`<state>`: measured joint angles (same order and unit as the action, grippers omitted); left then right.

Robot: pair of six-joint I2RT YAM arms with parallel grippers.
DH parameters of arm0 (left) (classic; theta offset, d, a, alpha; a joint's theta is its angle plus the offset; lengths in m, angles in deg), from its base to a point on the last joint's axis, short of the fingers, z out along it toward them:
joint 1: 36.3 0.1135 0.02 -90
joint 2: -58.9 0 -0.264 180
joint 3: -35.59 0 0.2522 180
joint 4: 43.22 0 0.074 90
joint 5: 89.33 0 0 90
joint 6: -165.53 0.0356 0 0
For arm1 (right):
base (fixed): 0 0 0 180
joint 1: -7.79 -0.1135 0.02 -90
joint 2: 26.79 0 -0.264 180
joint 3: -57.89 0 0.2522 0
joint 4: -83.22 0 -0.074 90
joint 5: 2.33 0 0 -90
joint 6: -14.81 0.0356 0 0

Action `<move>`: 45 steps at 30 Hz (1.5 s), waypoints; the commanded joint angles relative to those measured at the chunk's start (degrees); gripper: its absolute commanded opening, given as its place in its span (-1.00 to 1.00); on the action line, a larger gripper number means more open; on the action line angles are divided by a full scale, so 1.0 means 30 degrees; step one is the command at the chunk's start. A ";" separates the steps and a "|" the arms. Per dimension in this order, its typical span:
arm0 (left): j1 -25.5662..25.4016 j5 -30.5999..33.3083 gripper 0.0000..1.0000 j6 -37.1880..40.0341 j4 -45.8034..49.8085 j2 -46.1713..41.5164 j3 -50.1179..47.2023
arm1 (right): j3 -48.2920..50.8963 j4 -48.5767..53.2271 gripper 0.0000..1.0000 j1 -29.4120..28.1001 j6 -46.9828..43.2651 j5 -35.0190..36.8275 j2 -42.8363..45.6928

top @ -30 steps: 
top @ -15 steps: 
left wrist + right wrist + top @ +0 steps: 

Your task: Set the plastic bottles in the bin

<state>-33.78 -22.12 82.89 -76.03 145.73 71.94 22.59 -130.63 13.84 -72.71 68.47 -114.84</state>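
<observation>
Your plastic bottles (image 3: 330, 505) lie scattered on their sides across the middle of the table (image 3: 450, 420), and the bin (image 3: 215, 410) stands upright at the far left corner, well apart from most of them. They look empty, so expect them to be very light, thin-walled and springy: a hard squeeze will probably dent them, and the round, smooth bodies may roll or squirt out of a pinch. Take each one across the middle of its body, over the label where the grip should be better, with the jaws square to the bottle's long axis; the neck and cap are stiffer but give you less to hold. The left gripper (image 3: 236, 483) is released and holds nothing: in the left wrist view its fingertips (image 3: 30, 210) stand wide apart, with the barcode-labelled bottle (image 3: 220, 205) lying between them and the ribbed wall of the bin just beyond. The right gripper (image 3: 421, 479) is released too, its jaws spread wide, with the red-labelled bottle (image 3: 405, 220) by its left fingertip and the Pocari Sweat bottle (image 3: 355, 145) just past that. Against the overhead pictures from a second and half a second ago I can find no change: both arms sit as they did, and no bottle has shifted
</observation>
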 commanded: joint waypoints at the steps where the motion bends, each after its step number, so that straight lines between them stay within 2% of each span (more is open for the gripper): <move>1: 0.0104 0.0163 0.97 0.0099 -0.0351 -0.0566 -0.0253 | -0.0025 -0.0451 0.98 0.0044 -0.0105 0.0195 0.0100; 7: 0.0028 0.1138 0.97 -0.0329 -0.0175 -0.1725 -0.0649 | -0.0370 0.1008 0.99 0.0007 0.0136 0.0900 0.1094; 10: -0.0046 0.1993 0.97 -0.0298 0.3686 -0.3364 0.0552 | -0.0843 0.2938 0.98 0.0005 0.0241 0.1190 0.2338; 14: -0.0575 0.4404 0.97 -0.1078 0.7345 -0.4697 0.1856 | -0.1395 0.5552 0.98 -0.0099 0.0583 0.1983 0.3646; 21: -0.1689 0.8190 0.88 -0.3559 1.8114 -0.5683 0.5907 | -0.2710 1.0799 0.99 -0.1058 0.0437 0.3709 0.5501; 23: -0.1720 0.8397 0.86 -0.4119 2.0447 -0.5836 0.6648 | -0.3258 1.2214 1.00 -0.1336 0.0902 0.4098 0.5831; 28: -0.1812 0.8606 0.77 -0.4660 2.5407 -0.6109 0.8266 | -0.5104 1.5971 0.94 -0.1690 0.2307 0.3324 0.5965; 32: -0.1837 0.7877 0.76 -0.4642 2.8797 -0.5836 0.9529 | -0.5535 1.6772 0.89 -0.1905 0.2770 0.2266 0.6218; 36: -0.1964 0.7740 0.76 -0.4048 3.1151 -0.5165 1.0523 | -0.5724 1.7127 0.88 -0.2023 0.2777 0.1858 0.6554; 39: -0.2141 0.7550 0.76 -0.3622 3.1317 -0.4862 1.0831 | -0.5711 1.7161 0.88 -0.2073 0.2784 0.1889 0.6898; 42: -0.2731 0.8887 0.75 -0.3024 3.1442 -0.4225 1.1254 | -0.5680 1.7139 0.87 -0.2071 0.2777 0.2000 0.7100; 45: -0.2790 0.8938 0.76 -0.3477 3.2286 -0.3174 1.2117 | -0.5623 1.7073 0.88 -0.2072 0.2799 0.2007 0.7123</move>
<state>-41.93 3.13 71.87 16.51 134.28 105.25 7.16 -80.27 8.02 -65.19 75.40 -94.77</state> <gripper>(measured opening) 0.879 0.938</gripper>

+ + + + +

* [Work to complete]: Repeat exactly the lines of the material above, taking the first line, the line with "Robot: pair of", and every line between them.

* [Problem solution]:
`<state>`: measured joint angles (same order and unit as the action, grippers omitted); left then right.

Robot: pair of six-joint I2RT YAM arms with parallel grippers.

No further output is required, since the answer is complete.